* TASK DIRECTIONS: Pictures are to be omitted; everything else in the data must be transcribed exactly.

* DATA EXTRACT:

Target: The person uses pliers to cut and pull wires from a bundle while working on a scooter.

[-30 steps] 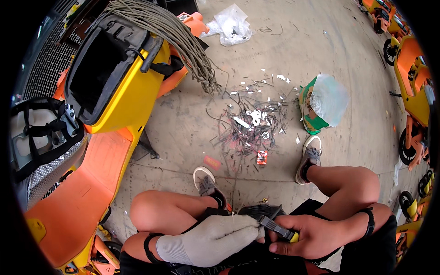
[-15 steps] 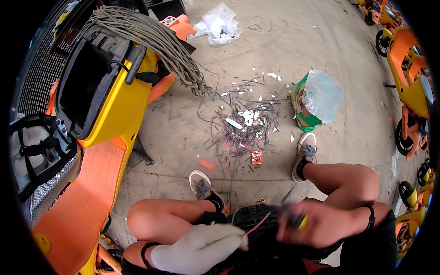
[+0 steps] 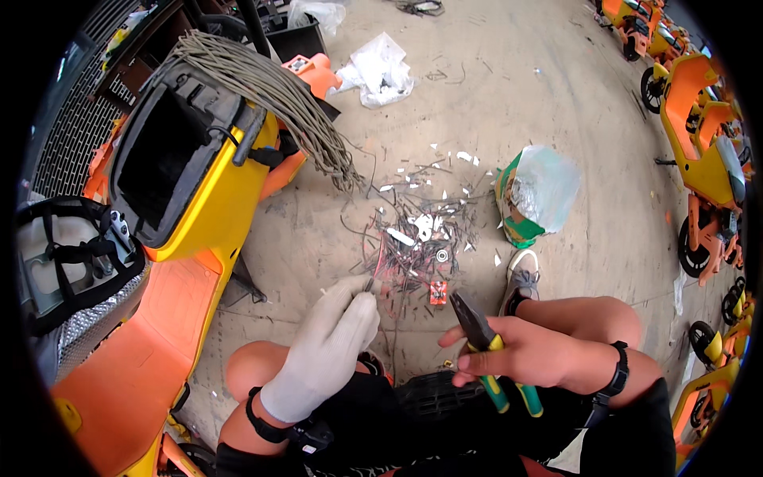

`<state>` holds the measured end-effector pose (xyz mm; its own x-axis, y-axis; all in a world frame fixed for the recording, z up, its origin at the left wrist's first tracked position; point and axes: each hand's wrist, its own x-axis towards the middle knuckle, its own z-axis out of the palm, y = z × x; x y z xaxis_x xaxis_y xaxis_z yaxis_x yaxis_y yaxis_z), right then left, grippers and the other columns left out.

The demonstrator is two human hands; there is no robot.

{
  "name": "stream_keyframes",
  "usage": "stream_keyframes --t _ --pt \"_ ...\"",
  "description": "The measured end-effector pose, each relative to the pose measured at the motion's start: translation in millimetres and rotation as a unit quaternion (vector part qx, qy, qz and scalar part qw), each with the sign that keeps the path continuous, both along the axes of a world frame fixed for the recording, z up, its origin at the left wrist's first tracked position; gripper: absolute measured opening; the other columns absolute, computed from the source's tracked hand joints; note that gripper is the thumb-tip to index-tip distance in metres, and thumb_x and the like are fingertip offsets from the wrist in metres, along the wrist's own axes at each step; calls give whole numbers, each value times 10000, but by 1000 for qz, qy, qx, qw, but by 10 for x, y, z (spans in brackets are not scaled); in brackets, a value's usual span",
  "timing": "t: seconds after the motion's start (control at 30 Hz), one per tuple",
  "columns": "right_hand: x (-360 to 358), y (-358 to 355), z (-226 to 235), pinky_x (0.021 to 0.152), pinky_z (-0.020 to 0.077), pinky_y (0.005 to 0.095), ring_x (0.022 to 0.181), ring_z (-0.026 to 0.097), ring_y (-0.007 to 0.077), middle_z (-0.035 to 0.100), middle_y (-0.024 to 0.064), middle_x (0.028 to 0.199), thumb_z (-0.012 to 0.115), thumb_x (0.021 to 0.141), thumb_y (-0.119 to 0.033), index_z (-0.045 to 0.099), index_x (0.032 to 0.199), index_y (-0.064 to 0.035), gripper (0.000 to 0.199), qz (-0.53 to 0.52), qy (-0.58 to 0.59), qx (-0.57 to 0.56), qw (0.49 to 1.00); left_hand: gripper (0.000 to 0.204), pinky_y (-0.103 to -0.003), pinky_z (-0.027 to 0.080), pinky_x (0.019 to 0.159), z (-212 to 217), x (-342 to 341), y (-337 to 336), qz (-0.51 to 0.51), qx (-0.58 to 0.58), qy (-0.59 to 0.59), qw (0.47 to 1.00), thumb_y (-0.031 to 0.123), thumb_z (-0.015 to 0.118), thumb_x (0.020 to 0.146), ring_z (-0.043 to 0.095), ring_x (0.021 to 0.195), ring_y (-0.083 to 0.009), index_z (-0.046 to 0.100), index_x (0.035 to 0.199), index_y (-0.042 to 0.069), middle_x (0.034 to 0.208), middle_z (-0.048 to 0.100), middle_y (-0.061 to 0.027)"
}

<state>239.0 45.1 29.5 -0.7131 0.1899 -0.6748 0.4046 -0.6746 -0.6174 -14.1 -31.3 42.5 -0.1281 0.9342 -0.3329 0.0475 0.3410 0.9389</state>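
Note:
My left hand point(image 3: 322, 342), in a pale knit glove, reaches forward over the near left edge of a pile of wire scraps point(image 3: 425, 219). Its fingers are pinched together, and a short thin wire point(image 3: 369, 284) pokes out at the tips. My bare right hand point(image 3: 520, 350) grips a pair of pliers point(image 3: 474, 319) with green and yellow handles. Their dark jaws point forward and to the left, above the floor. White broken bits point(image 3: 424, 228) lie among the black and reddish scraps. A small red packet point(image 3: 438, 292) rests at the near edge of the pile.
A green sack point(image 3: 520, 199) with a clear lining stands right of the pile. On the left is a yellow and orange scooter point(image 3: 199, 230) with a cable coil point(image 3: 270, 95) draped over it. Plastic bags point(image 3: 377, 71) lie farther back. More scooters point(image 3: 699, 151) line the right side.
My left hand has moved forward from my lap to the pile, keeping its pinch. The pliers, blurred before, now show plainly in my right hand. The view has shifted slightly.

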Motion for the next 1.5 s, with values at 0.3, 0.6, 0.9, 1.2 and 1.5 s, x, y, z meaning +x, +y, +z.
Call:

* EXERCISE OUTPUT:
Target: The person uses pliers to cut and pull wires from a bundle while working on a scooter.

[-30 steps] 
[-15 steps] 
[+0 steps] 

`<state>` holds the measured end-effector pose (xyz mm; its own x-axis, y-axis; all in a world frame fixed for the recording, z up, its origin at the left wrist's first tracked position; point and axes: each hand's wrist, its own x-axis towards the middle knuckle, its own z-axis out of the palm, y = z × x; x y z xaxis_x xaxis_y xaxis_z yaxis_x yaxis_y yaxis_z), right then left, grippers and the other columns left out.

The demonstrator is two human hands; there is no robot.

{
  "name": "stream_keyframes",
  "usage": "stream_keyframes --t _ --pt \"_ ...\"",
  "description": "The measured end-effector pose, each relative to the pose measured at the motion's start: translation in millimetres and rotation as a unit quaternion (vector part qx, qy, qz and scalar part qw), each with the sign that keeps the path continuous, both along the axes of a world frame fixed for the recording, z up, its origin at the left wrist's first tracked position; gripper: absolute measured opening; the other columns absolute, computed from the source's tracked hand joints; note that gripper is the thumb-tip to index-tip distance in metres, and thumb_x and the like are fingertip offsets from the wrist in metres, along the wrist's own axes at each step; calls give whole numbers, each value times 10000, but by 1000 for qz, qy, qx, qw, but by 10 for x, y, z (spans in brackets are not scaled); in brackets, a value's usual span",
  "timing": "t: seconds after the motion's start (control at 30 Hz), one per tuple",
  "columns": "right_hand: x (-360 to 358), y (-358 to 355), z (-226 to 235), pinky_x (0.021 to 0.152), pinky_z (-0.020 to 0.077), pinky_y (0.005 to 0.095), ring_x (0.022 to 0.181), ring_z (-0.026 to 0.097), ring_y (-0.007 to 0.077), middle_z (-0.035 to 0.100), middle_y (-0.024 to 0.064), middle_x (0.028 to 0.199), thumb_z (-0.012 to 0.115), thumb_x (0.021 to 0.141), thumb_y (-0.119 to 0.033), index_z (-0.045 to 0.099), index_x (0.032 to 0.199), index_y (-0.064 to 0.035), gripper (0.000 to 0.199), qz (-0.53 to 0.52), qy (-0.58 to 0.59), qx (-0.57 to 0.56), qw (0.49 to 1.00); left_hand: gripper (0.000 to 0.204), pinky_y (-0.103 to -0.003), pinky_z (-0.027 to 0.080), pinky_x (0.019 to 0.159), z (-212 to 217), x (-342 to 341), y (-337 to 336), qz (-0.51 to 0.51), qx (-0.58 to 0.58), qy (-0.59 to 0.59), qw (0.47 to 1.00), thumb_y (-0.031 to 0.123), thumb_z (-0.015 to 0.118), thumb_x (0.020 to 0.146), ring_z (-0.043 to 0.095), ring_x (0.021 to 0.195), ring_y (-0.083 to 0.009), index_z (-0.046 to 0.100), index_x (0.035 to 0.199), index_y (-0.042 to 0.069), middle_x (0.034 to 0.208), middle_z (-0.048 to 0.100), middle_y (-0.061 to 0.027)"
}

<state>239.0 45.1 29.5 -0.7131 0.1899 -0.6748 0.4046 -0.6746 -0.6174 -14.1 -31.3 42.5 -0.1281 0.9342 -0.3329 0.0475 0.3410 0.9389</state>
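Note:
My left hand point(image 3: 322, 342), in a pale knit glove, reaches forward over the near left edge of a pile of wire scraps point(image 3: 425, 219). Its fingers are pinched together, and a short thin wire point(image 3: 369, 284) pokes out at the tips. My bare right hand point(image 3: 520, 350) grips a pair of pliers point(image 3: 474, 319) with green and yellow handles. Their dark jaws point forward and to the left, above the floor. White broken bits point(image 3: 424, 228) lie among the black and reddish scraps. A small red packet point(image 3: 438, 292) rests at the near edge of the pile.
A green sack point(image 3: 520, 199) with a clear lining stands right of the pile. On the left is a yellow and orange scooter point(image 3: 199, 230) with a cable coil point(image 3: 270, 95) draped over it. Plastic bags point(image 3: 377, 71) lie farther back. More scooters point(image 3: 699, 151) line the right side.
My left hand has moved forward from my lap to the pile, keeping its pinch. The pliers, blurred before, now show plainly in my right hand. The view has shifted slightly.
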
Motion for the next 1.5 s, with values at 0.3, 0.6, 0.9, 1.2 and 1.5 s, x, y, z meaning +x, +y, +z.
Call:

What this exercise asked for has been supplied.